The task
Taking the entries below, transcribe only the lines starting with the one with "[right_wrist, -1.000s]" and going on through the one with "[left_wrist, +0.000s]", exactly as written, without the pictures.

Extracted records
══════
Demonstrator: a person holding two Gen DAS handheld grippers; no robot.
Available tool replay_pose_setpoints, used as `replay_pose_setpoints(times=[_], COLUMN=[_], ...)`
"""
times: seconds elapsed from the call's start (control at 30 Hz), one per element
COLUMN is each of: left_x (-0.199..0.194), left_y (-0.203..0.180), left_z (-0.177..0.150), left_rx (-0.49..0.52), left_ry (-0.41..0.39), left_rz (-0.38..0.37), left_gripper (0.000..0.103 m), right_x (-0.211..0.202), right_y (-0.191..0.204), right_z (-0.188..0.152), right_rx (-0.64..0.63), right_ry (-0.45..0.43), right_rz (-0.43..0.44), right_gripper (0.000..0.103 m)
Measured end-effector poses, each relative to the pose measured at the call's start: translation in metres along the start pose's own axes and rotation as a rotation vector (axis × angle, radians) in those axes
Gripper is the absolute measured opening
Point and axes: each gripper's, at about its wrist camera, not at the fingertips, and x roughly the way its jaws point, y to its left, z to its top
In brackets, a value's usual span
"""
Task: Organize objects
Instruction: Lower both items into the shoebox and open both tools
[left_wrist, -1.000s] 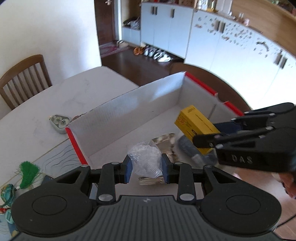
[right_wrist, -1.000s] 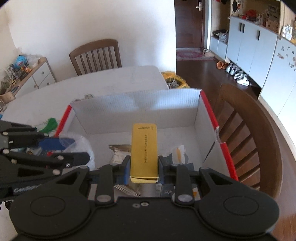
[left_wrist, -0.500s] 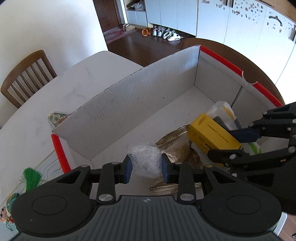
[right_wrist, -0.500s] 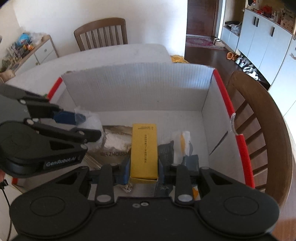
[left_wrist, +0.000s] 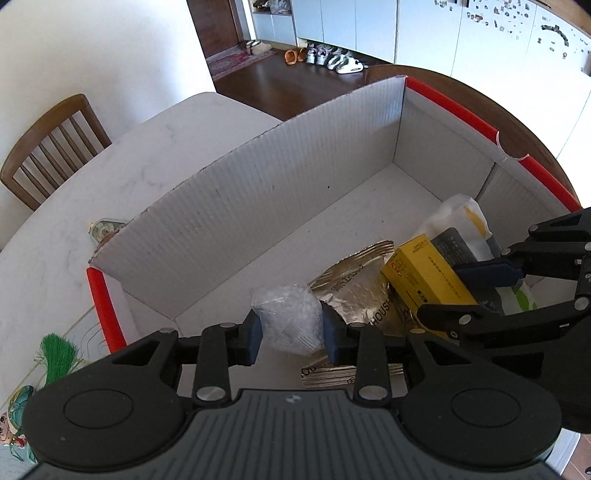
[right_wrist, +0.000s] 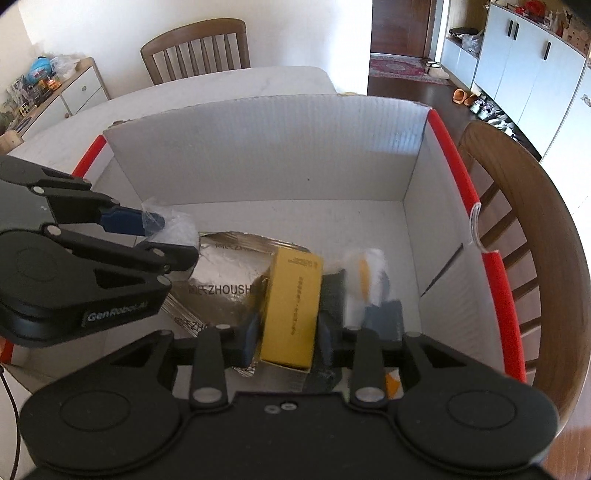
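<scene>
A white cardboard box with red rims (left_wrist: 280, 192) (right_wrist: 266, 158) stands on the table. My left gripper (left_wrist: 291, 334) is shut on a clear crinkled plastic bag (left_wrist: 290, 317) low inside the box's near left part; it also shows in the right wrist view (right_wrist: 147, 236) with the plastic bag (right_wrist: 177, 229). My right gripper (right_wrist: 288, 332) is shut on a yellow carton (right_wrist: 293, 295) inside the box, over other items; the yellow carton (left_wrist: 424, 269) shows in the left wrist view too. A silver foil pouch (left_wrist: 354, 284) (right_wrist: 229, 269) lies on the box floor.
A white and yellow packet (left_wrist: 461, 218) (right_wrist: 365, 273) and a dark packet (left_wrist: 452, 245) lie at the box's right side. A small metal object (left_wrist: 105, 227) and a green tassel (left_wrist: 59, 354) lie on the table. Wooden chairs (left_wrist: 48, 144) (right_wrist: 517, 229) stand around it.
Both grippers have gone down into the box with their loads. The yellow carton now sits low over the foil pouch, and the plastic bag is near the box floor.
</scene>
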Motion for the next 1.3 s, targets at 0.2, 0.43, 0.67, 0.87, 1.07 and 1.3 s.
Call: replay_pose_setpoints(times=[0.2,0.43,0.67,0.87,1.07,1.3], left_x=[-0.003,-0.013,-0.034,-0.058,-0.084,-0.108], left_y=[0.001,0.002,0.003,0.014,0.024,0.045], left_z=[0.000,-0.003,-0.009,-0.016,-0.025,-0.039], left_rx=[-0.010,-0.017,-0.022,-0.054,-0.070,-0.099], left_ry=[-0.013,-0.043,-0.085,-0.131,-0.180,-0.221], left_rz=[-0.013,-0.029,-0.057,-0.096,-0.121,-0.147], left_gripper=[0.044,0.054,0.055,0.055,0.055,0.055], right_x=[-0.004,-0.013,-0.034,-0.058,-0.078,-0.096], right_y=[0.002,0.005,0.000,0.003,0.015,0.035], right_z=[0.001,-0.003,-0.006,-0.008,-0.006,-0.010], right_rx=[-0.006,0.000,0.014,0.031,0.046,0.055], right_ry=[-0.011,-0.022,-0.051,-0.102,-0.152,-0.194], right_rz=[0.000,-0.005,0.016,0.017,0.025,0.030], right_gripper=[0.034,0.035,0.041,0.050,0.053,0.060])
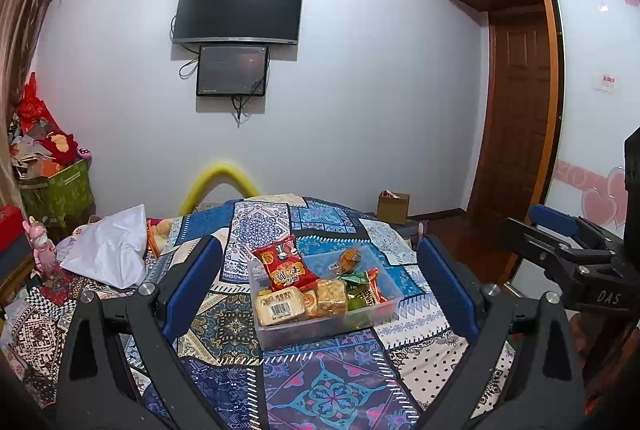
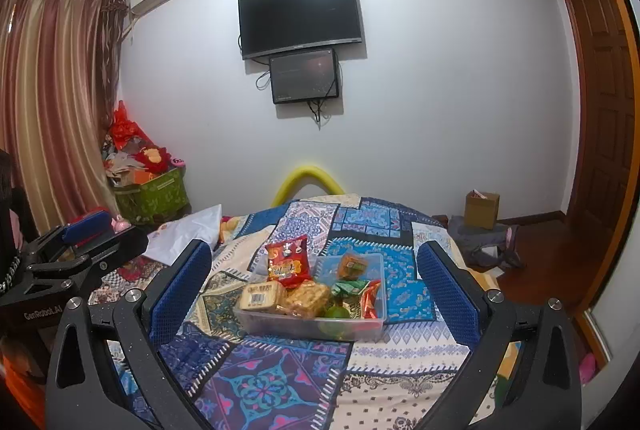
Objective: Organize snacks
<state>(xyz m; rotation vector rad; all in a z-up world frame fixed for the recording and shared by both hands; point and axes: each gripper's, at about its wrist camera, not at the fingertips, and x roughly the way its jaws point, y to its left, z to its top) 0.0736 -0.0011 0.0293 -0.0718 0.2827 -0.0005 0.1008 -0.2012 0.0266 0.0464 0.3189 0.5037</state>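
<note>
A clear plastic bin (image 1: 384, 310) (image 2: 374, 326) sits on a patterned blue bedspread (image 1: 320, 390) (image 2: 260, 382). In it lie a red snack bag (image 1: 285, 264) (image 2: 288, 262), a pale labelled pack (image 1: 280, 306) (image 2: 262, 297), golden cakes (image 1: 331, 296) (image 2: 308, 298), a wrapped brown pastry (image 1: 349, 258) (image 2: 352, 266) and green and red packets (image 1: 362, 284) (image 2: 358, 292). My left gripper (image 1: 320, 282) is open and empty, held back from the bin. My right gripper (image 2: 314, 286) is open and empty, also short of the bin. Each gripper shows in the other's view, the right one at the right (image 1: 560, 242) and the left one at the left (image 2: 80, 238).
A white plastic bag (image 1: 108, 250) (image 2: 184, 234) lies on the bed's left side. A green box of clutter (image 1: 60, 185) (image 2: 154, 189) stands by the curtain. A cardboard box (image 1: 394, 207) (image 2: 482, 209) stands on the floor by the wooden door (image 1: 520, 117).
</note>
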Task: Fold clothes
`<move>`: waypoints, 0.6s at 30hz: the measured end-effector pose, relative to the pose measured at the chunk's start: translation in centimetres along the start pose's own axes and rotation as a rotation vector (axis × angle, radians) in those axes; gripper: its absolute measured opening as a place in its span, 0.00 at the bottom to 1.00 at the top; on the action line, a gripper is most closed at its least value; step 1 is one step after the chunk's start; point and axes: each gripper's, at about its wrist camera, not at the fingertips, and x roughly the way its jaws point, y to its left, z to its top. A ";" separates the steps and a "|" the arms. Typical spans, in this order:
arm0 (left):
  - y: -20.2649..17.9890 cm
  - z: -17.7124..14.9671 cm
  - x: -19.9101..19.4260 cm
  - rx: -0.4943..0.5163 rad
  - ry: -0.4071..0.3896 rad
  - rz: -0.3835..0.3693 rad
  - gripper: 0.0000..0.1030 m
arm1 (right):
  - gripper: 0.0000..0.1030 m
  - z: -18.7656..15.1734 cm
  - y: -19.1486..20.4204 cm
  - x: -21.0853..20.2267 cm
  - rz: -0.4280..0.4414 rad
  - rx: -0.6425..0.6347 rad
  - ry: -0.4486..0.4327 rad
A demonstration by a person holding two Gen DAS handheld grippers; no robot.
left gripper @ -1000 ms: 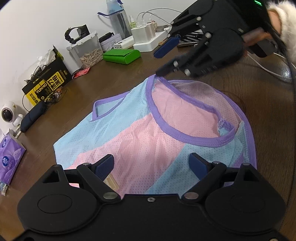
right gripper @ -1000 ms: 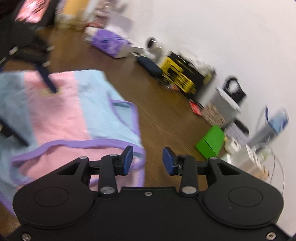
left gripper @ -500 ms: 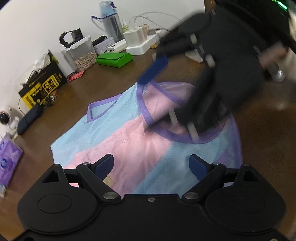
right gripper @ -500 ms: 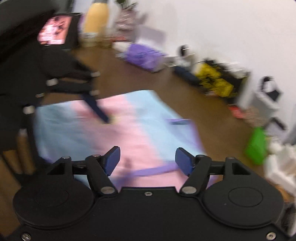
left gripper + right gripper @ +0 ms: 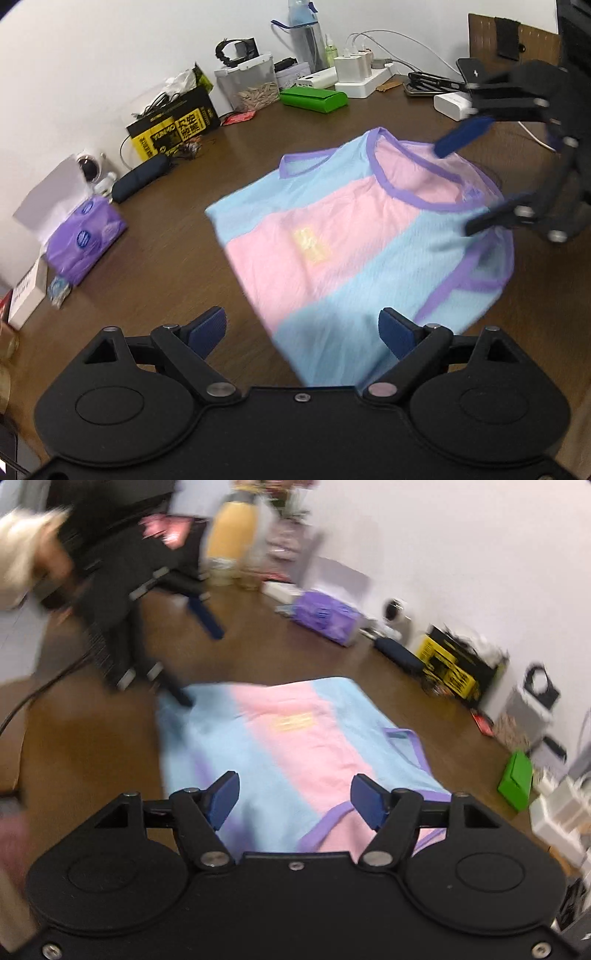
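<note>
Pink-and-blue mesh shirt (image 5: 362,236) with purple trim is laid flat on the brown table (image 5: 177,288), filling the centre of both views. Left gripper (image 5: 303,328) is held at the lower edge of its frame, fingers spread wide over the hem with nothing pinched. Right gripper (image 5: 293,797) is seen wide apart too, nothing gripped, at the collar end; motion blur noted

1. Plain white wall (image 5: 92,55) runs behind the dark brown wooden table (image 5: 155,266).
2. Clutter lines the wall's foot: yellow-and-black box (image 5: 171,127), clear bin (image 5: 255,86), water bottle (image 5: 306,37), white power strip (image 5: 364,83).
3. Even indoor light, soft shadows.
</note>
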 end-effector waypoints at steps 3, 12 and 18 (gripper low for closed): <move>-0.4 -0.9 -0.4 0.013 0.018 0.007 0.86 | 0.71 -0.4 2.5 -0.7 0.021 -0.068 0.004; -2.0 -2.3 -2.8 0.004 -0.040 0.004 0.86 | 0.69 0.6 5.8 2.5 0.036 -0.234 0.070; -2.0 -2.9 -3.2 -0.023 -0.054 -0.002 0.86 | 0.64 1.0 4.0 3.5 0.096 -0.171 0.087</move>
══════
The completed task
[right_wrist, -1.000s] 
[left_wrist, -0.500s] 
[right_wrist, -0.500s] 
[left_wrist, +0.000s] 

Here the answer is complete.